_TASK TO COMPLETE_. Every line of the material must be restated exactly, though not its pictures.

*****

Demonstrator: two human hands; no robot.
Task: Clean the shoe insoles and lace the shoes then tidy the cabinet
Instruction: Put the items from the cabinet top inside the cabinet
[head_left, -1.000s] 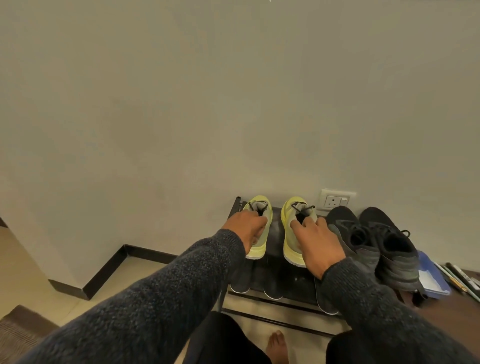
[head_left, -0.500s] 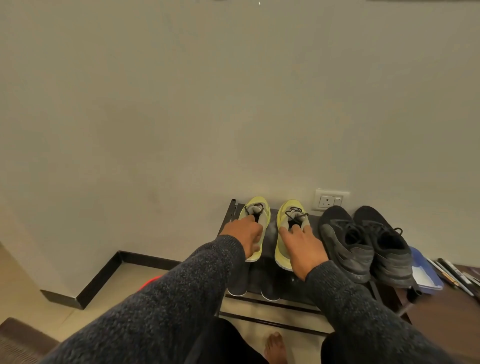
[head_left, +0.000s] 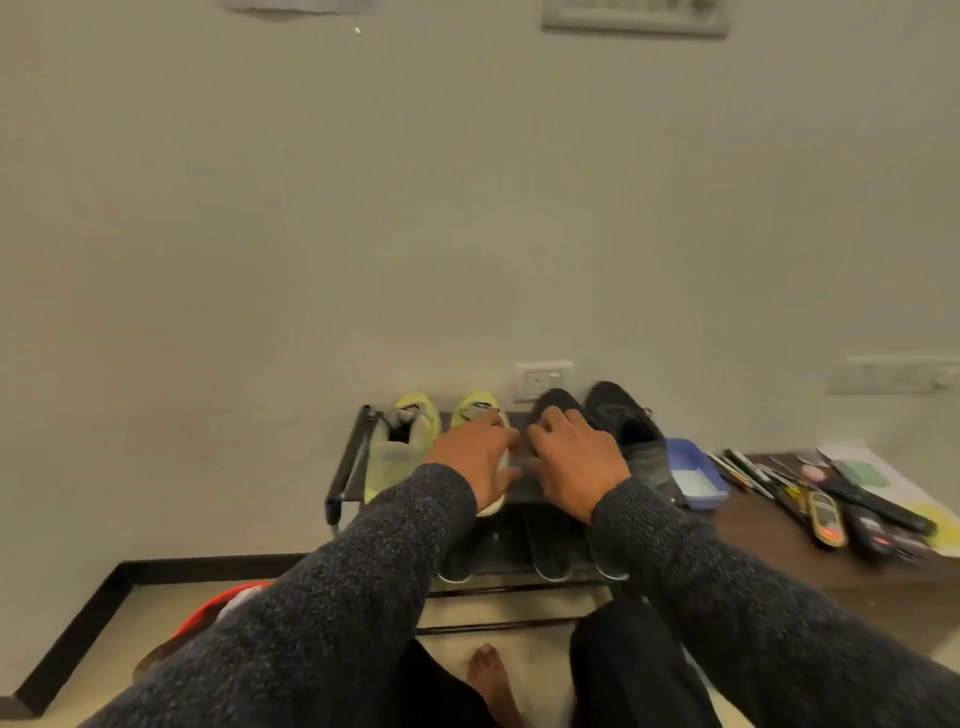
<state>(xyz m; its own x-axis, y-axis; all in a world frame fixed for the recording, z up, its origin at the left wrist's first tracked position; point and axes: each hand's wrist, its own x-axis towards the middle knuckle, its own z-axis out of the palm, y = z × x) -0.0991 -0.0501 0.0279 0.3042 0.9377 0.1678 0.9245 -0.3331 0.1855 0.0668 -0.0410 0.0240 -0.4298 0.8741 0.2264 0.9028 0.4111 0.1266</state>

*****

_ANSWER SECTION_.
Demonstrator: two human hands; no robot.
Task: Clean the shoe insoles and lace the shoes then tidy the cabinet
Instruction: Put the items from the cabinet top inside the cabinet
[head_left, -1.000s] 
[head_left, -0.500s] 
[head_left, +0.000s] 
<state>(xyz m; its own x-axis, y-axis; all in a world frame fixed for the recording, z up, its origin at the left wrist's first tracked position; point and axes: each hand's wrist, its own x-axis towards the middle knuckle, its own z-axis out of the palm, y = z × x) -0.0991 -0.0501 0.0279 0.3042 0.9377 0.1678 0.9245 -0.3331 0.1855 0.0668 -0.0410 0.0240 -0.4298 0.8741 0.2264 0.9028 0.4111 0.1266</state>

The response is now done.